On se servira également des deux méthodes rapportées ci-devant, pour faire le pisé des murs de clôture ; toutes deux représentées sur la planche X. Cependant je dois prévenir que, pour ce genre de construction, le procédé du Bugey est beaucoup plus avantageux : en effet, la facilité que l’on a de pouvoir se servir des bois d’une moyenne longueur, puisque les clôtures ne sont jamais si hautes que les maisons, doit faire préférer les perches que l’on plante dans la terre, et que l’on trouve assez communément dans les habitations de la campagne ; d’ailleurs je pense que l’on fera le double d’ouvrage par la méthode du Bugey, puisqu’il est si aisé de faire couler l’encaissement le long du mur, derrière les poteaux, et de remuer alternativement ces derniers dans les longues lignes qui ne présentent aucun embarras, comme dans les angles et retours multipliés des murs de bâtimens.

Une autre observation à faire en faveur des plus pauvres propriétaires, consiste dans la facilité qu’ils auront d’enclore leurs petites possessions avec une seule douzaine de perches, quelques planches, et des cordes. L’assemblée nationale, en donnant le plus d’authenticité à ce genre grossier de travail, sera la cause que les habitans apprendront eux-mêmes à faire ces clôtures, qui sont très-solides, puisque le voleur le plus adroit feroit plutôt un trou à un mur de bonne maçonnerie, qu’à un mur bien fait de pisé : ainsi les députés de la nation peuvent rendre plus précieux les immeubles de la République, puisque tout fonds enclos produit plus et augmente de valeur.

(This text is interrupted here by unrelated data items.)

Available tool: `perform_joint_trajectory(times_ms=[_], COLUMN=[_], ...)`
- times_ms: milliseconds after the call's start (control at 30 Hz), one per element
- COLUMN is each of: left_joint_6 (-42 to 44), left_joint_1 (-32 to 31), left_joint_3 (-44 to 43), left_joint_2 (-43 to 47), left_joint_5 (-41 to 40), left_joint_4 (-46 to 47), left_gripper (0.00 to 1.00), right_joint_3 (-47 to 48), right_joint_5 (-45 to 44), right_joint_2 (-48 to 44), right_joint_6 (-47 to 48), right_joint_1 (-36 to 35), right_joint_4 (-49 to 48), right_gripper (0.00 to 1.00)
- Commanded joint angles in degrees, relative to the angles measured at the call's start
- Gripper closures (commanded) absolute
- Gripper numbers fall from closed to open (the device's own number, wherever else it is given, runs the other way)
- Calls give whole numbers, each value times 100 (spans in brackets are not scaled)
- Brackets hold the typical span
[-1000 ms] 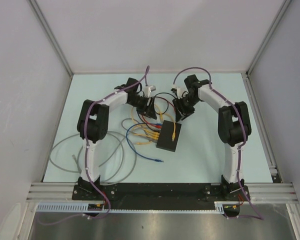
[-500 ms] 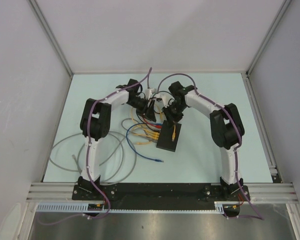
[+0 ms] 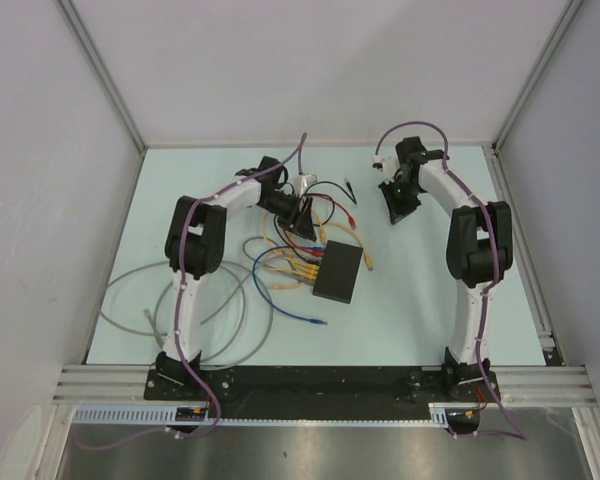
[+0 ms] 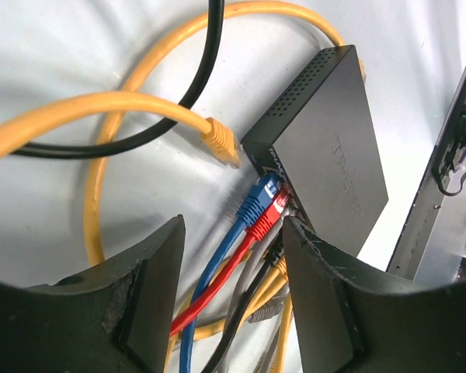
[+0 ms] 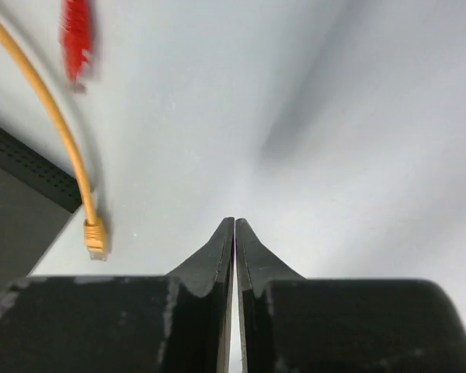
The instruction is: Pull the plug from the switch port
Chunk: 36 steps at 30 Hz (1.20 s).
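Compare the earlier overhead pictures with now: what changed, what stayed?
The right gripper swung away from the flat black switch box toward the far right, now shut and empty. The loose yellow cable plug came off the box's top and lies beside it. The left gripper and box stayed.

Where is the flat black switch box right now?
Top view: the flat black switch box lies mid-table between the arms, nearer the left gripper, with a loose yellow plug at its right edge.

Light: bright, even, diffuse in all views.
Shadows: soft, pale, under the yellow cable [image 4: 101,103] on the table [image 4: 54,47]; broad grey band in right wrist view.
Blur: red plug [image 5: 75,35] smeared.
Sheen: faint, on black box [image 4: 334,148] lid.
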<state>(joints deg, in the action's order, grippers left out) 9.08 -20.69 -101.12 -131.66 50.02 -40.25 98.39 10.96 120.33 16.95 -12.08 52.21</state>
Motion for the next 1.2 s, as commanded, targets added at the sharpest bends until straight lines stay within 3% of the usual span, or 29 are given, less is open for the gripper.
perform_joint_trajectory(times_ms=[0, 133, 300, 500, 800, 1167], left_joint_6=[50, -29, -29, -12, -275, -223], left_joint_1=[-84, -120, -155, -278, -295, -331], left_joint_3=[-329, -373, -400, -408, -733, -496], left_joint_2=[-194, -290, -422, -563, -914, -783], left_joint_5=[412, 412, 587, 807, 1229, 993], left_joint_4=[35, 61, 8, -97, -132, -115], left_gripper=[42, 44, 49, 55, 55, 59], right_joint_3=[664, 392, 58, -364, -637, -777], right_joint_5=[729, 1258, 1487, 1619, 1646, 1628], right_joint_2=[-255, -458, -309, -230, -80, -80], right_joint_6=[317, 458, 424, 221, 98, 98], right_joint_1=[-749, -1454, -1860, -1851, -1605, -1622], right_joint_4=[202, 45, 114, 62, 62, -26], right_gripper=[90, 91, 99, 100, 100, 100])
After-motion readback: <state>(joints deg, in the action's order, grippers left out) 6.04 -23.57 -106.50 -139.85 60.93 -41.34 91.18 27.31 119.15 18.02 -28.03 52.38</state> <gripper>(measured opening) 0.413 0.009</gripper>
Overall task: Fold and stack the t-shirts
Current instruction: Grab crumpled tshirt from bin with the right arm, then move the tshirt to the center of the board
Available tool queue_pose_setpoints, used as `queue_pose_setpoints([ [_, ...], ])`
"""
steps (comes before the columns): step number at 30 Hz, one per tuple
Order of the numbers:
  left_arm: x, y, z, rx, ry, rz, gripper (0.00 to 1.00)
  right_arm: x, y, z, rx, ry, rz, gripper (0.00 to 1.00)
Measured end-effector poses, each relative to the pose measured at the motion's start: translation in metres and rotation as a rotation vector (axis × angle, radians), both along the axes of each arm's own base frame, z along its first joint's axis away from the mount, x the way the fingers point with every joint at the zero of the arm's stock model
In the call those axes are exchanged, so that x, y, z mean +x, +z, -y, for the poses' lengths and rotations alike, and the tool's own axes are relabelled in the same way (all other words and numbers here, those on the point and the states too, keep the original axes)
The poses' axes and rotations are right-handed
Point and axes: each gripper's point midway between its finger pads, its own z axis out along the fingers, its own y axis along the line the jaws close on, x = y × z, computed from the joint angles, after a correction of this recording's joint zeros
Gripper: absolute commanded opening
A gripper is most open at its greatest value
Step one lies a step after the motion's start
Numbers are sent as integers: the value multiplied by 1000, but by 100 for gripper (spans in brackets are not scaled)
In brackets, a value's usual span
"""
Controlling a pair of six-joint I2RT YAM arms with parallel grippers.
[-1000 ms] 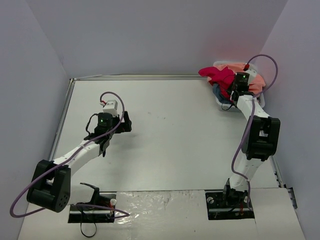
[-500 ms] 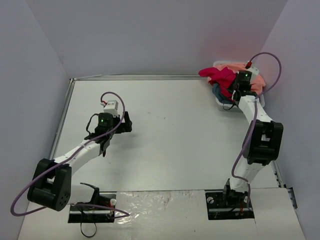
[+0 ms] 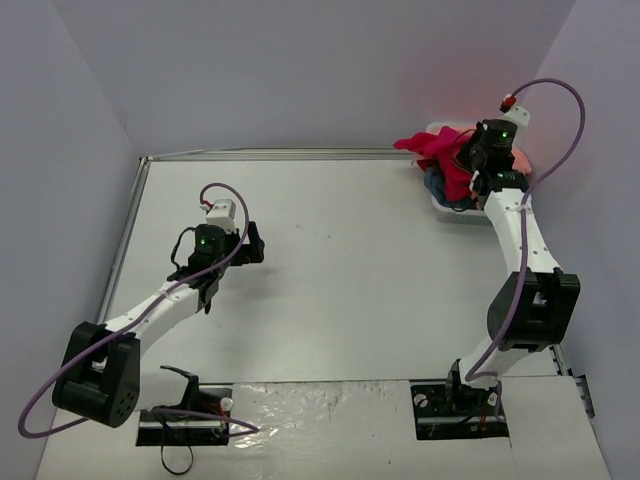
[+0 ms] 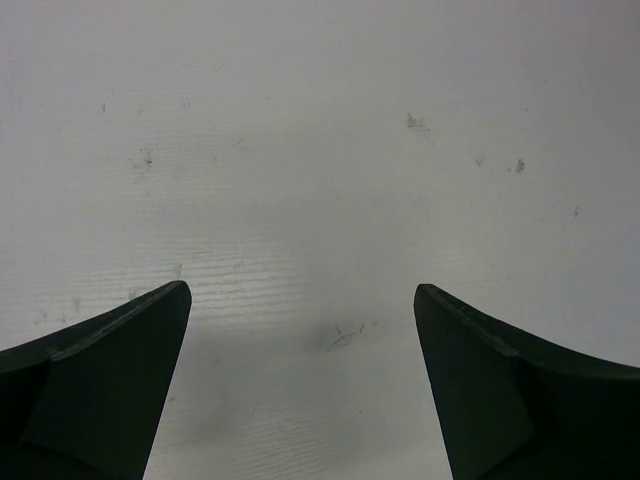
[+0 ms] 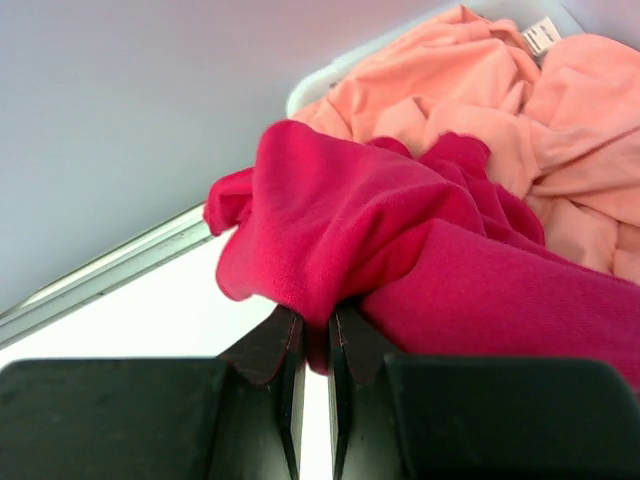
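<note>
A heap of t-shirts lies in the white basket (image 3: 452, 212) at the table's far right corner. The crimson-red shirt (image 3: 445, 158) (image 5: 400, 230) is on top, with a peach-pink one (image 5: 470, 90) under it and a bit of teal-blue cloth (image 3: 440, 186) lower down. My right gripper (image 5: 316, 325) (image 3: 468, 172) is shut on a fold of the red shirt, lifted over the basket. My left gripper (image 4: 302, 295) (image 3: 252, 243) hovers open above bare table on the left, nothing between its fingers.
A raised metal rim (image 3: 260, 154) runs along the table's back and left edges, with grey walls behind. The basket's white rim (image 5: 320, 80) shows beside the peach cloth. The arms' bases (image 3: 460, 405) sit at the near edge.
My right arm has risen and drawn back, pulling the red shirt up from the heap. The left arm has not moved.
</note>
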Motion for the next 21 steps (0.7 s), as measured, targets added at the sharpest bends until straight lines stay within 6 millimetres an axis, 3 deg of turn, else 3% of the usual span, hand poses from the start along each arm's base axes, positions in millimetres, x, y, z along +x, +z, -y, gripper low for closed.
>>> queue_pose_setpoints([
  [5,-1,6,1,-5,-2,15,94,3,34,-28,-2,62,40,0],
  [14,-1,18,-3,-8,16,51,94,-6,126,-115,27,281,188,0],
  [17,-3,21,-6,-5,30,63,94,-12,131,-145,48,365,196,0],
  [21,-2,31,-11,-5,53,90,94,-21,116,-195,73,487,149,0],
])
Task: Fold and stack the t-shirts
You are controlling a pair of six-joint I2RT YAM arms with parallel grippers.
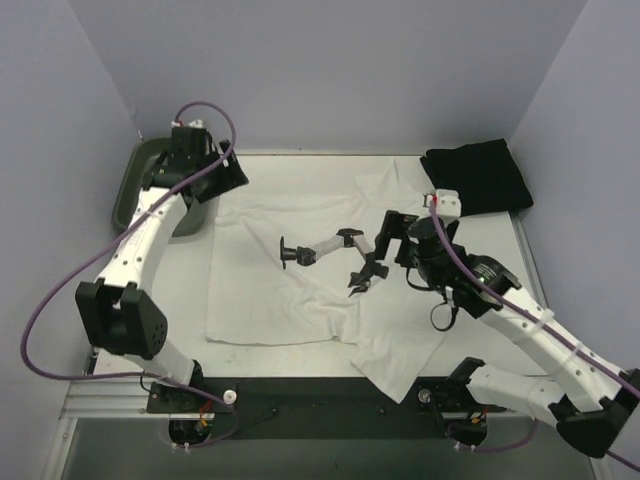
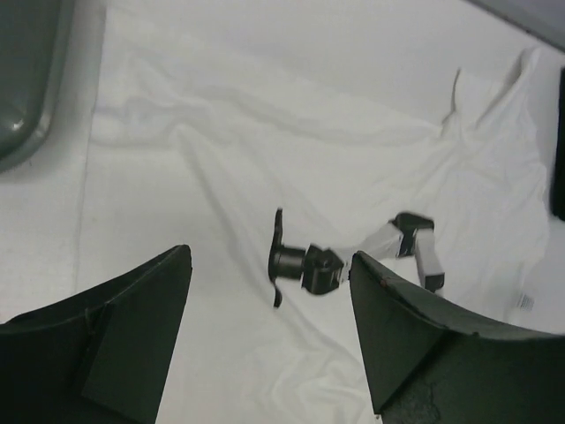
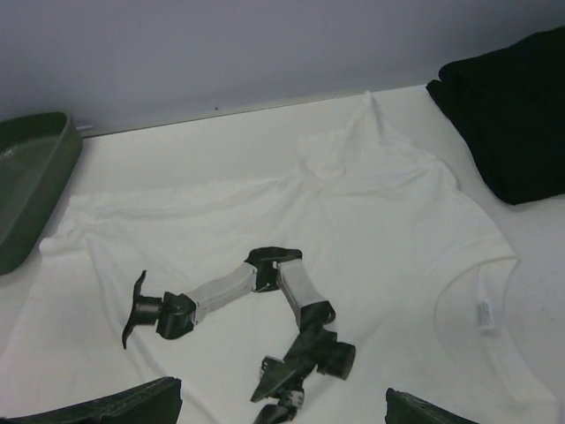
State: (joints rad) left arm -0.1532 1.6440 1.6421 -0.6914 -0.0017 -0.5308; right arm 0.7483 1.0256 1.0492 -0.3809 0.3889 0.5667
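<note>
Trouble, as we judge it, sits in the middle of the scene. At the far left, the dark green plastic tray (image 1: 126,190) stands just beside the left gripper (image 2: 269,258). That gripper hangs released, its two fingers wide apart with nothing between them.

Ahead of it and below, the plain white cloth t-shirt (image 1: 270,300) lies spread but wrinkled, not yet folded. On this shirt, between the two grippers, rests a small jointed black-and-white arm-like object (image 1: 325,244) with a black disc at one end. We cannot tell what it is.

The right gripper (image 3: 282,390) is also released and empty, close above the pointed end of the object. Beyond it, to its right, the plain black cloth t-shirt (image 1: 478,178) lies as a folded bundle just beside the white one.

If either gripper lifts an edge of the white shirt now, the object may roll, be wrapped into the fold, or make the stack lumpy. A low finger may also strike it. A pull from the left side could drag the cloth against the tray.
</note>
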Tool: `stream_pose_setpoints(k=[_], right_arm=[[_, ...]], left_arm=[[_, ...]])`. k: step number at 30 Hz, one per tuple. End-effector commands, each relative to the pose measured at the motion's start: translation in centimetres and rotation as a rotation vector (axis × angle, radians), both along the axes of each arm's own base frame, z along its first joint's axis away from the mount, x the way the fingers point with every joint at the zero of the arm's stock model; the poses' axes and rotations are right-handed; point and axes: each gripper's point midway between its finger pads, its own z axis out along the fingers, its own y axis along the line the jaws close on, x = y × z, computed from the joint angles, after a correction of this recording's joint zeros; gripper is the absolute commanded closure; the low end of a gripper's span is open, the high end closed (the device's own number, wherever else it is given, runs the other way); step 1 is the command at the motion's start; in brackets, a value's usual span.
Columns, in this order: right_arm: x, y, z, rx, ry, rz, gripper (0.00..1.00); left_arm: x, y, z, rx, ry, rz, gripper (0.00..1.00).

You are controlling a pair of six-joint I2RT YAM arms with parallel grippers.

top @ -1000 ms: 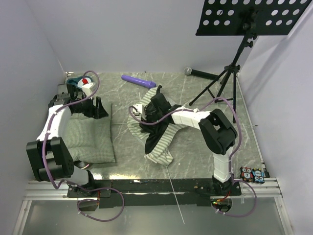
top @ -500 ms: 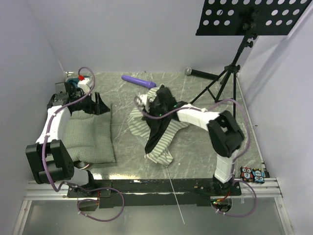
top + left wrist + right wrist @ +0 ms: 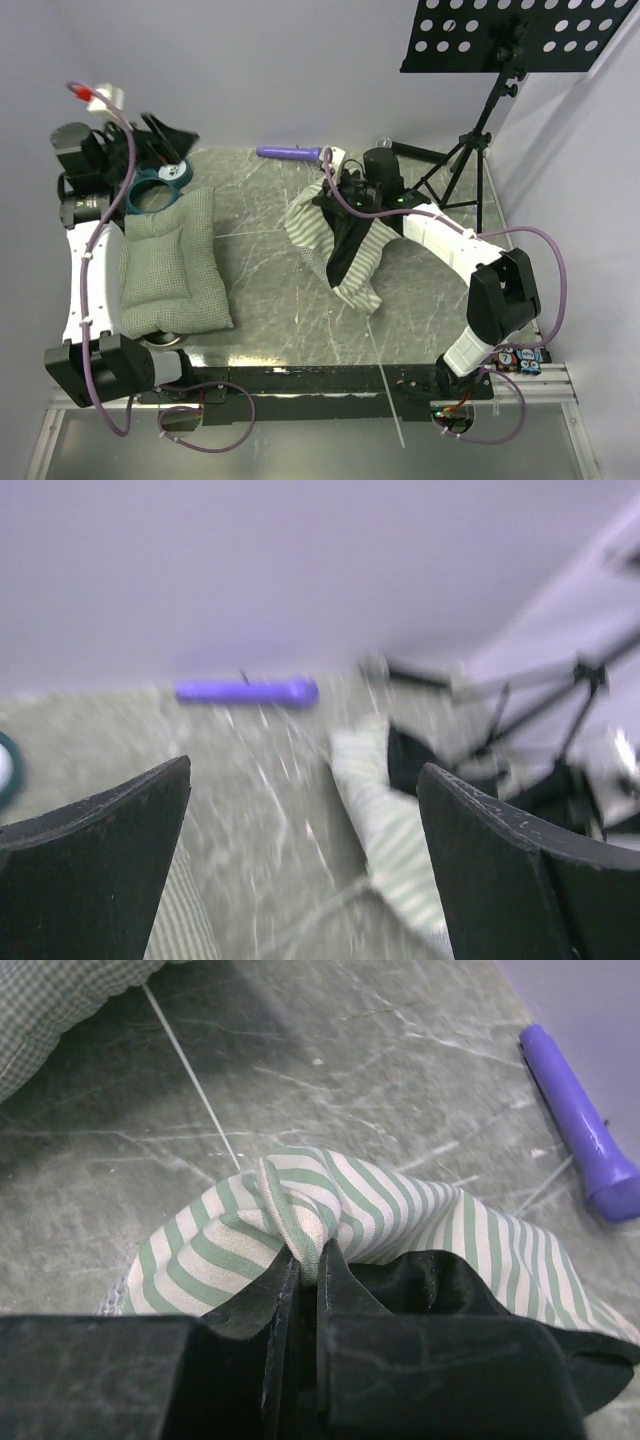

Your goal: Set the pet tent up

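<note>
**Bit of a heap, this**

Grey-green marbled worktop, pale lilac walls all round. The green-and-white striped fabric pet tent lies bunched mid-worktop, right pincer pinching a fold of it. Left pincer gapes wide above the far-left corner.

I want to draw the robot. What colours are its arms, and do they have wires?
Both the left arm and right arm have white links with chunky black joints. A purple cable loops along each. The left tool and right tool have flat black fingers.
</note>
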Motion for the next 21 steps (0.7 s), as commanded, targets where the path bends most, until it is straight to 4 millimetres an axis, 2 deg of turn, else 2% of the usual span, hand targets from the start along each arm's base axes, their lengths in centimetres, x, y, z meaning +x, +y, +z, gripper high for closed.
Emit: stream_pose_setpoints(k=[1,3,7,8,11,13,17,19,21], right_arm=[[0.6,-1.7,9.4,0.131,-0.161,-0.067,1.00],[1.0,-2.1,9.6,0.135,-0.166,-0.091,1.00],[2.2,-3.2,10.2,0.132,-0.183,-0.154,1.00],[2.5,-3.6,10.3,0.132,-0.184,-0.168,1.00],[3.1,-4.6,10.2,0.122,-0.180,-0.205,1.00],[3.1,-5.2,9.9,0.109,-0.179,-0.216,1.00],[2.7,-6.7,9.3,0.067,-0.192,-0.231,1.00],[2.4,-7.3,8.9,0.045,-0.190,-0.234,1.00],[2.1,-7.4,8.7,0.042,-0.183,-0.227,1.00]], left_arm=[[-0.4,3.5,7.5,-0.101,-0.159,0.202,0.00],[-0.8,4.8,8.5,-0.145,-0.172,0.223,0.00],[-2.3,6.8,10.6,-0.269,-0.226,0.156,0.00],[-2.8,7.6,11.1,-0.272,-0.250,0.144,0.00],[-3.3,8.3,12.0,-0.258,-0.278,0.098,0.02],[-3.2,8.6,12.5,-0.190,-0.301,0.103,0.04],[-2.8,9.0,11.9,-0.067,-0.304,0.111,0.05],[-2.8,8.0,10.3,-0.034,-0.269,0.051,0.08],[-3.0,6.2,7.7,0.018,-0.230,-0.047,0.11]])
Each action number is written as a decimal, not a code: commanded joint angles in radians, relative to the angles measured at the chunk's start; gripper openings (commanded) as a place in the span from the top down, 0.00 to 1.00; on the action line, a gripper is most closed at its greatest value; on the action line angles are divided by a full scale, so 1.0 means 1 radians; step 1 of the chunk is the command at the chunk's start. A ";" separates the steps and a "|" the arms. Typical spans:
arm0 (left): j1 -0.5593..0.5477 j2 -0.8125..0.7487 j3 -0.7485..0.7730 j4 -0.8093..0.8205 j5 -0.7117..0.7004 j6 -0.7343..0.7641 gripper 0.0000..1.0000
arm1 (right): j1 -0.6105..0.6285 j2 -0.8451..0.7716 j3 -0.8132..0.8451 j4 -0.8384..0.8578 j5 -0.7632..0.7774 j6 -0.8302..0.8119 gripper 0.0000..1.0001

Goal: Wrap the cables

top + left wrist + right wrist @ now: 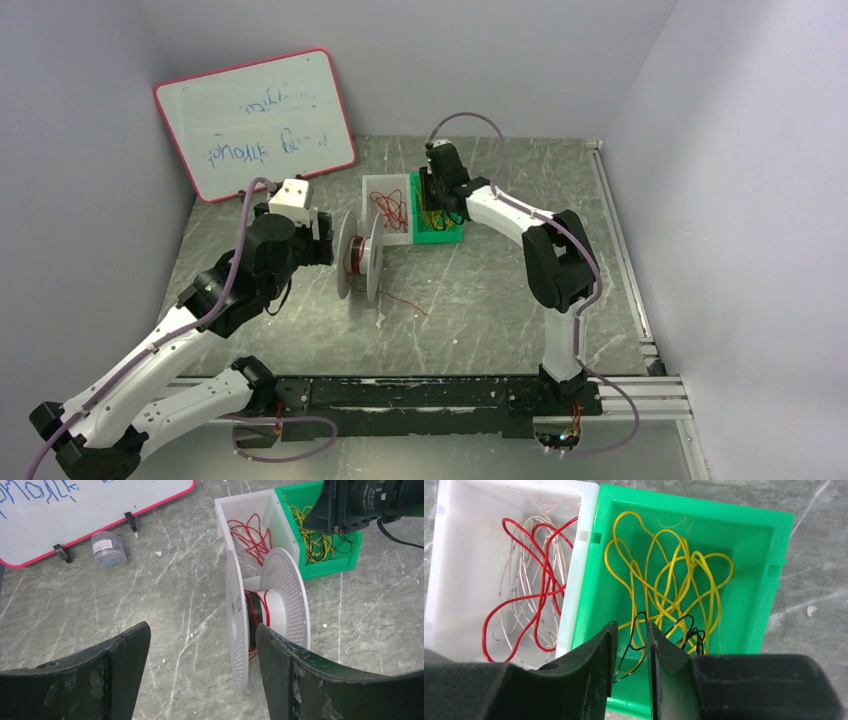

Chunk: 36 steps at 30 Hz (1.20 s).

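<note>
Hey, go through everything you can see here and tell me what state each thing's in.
left gripper: open, beside the spool
right gripper: jaws slightly apart in the green bin, a black wire between them
spool: standing on edge, some red cable wound on
white bin: loose red cables inside
green bin: tangled yellow cables inside
whiteboard: propped up, written on
</note>
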 commanded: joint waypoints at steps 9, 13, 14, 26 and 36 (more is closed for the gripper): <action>0.005 -0.012 -0.004 0.034 0.000 0.011 0.19 | -0.005 0.104 0.085 0.036 -0.032 -0.043 0.66; 0.004 -0.014 -0.006 0.035 -0.004 0.011 0.19 | -0.005 0.130 0.108 0.039 -0.032 -0.040 0.66; 0.005 -0.015 -0.007 0.035 -0.004 0.011 0.19 | -0.005 0.137 0.116 0.038 -0.032 -0.039 0.66; 0.005 -0.014 -0.008 0.035 -0.005 0.012 0.19 | -0.005 0.185 0.148 0.078 -0.035 -0.022 0.69; 0.004 -0.012 -0.008 0.033 -0.007 0.011 0.18 | -0.005 0.144 0.109 0.129 -0.015 -0.031 0.91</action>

Je dois aussi dire que pour l’expédition et pour plus d’économie dans les grands enclos qu’on aura à faire, il faut le moule un peu plus haut et plus long : au lieu de quatre barres ou traverses, pl. I, fig. 1, et pl. X, fig. 1, on peut en ajouter une cinquième : voyez même pl. fig. 2 ; ce qui donnera 13 pieds de longueur à l’encaissement, au lieu de 10. À l’égard de sa hauteur, on peut la porter à 3 pieds ; par ce moyen, on parviendra à faire chaque pan de mur plus long et plus haut ; d’ailleurs l’ouvrage sera d’autant plus expéditif, que quatre hommes piseront à la fois, puisqu’alors il y aura quatre cases au lieu de trois.

Dans le second cahier, j’indiquerai les qualités des terres qu’on peut employer au pisé, les détails de la main-d’œuvre, les ressources pour rendre les bâtimens en terre aussi solides que ceux faits avec la meilleure maçonnerie, les diverses méthodes pour faire les enduits, la manière de peindre et de décorer ces maisons dans un beau genre et à peu de frais. Je traiterai ensuite de l’art de faire les voûtes avec la terre seule, et de tout ce qui aura rapport à l’art économique et incombustible de bâtir.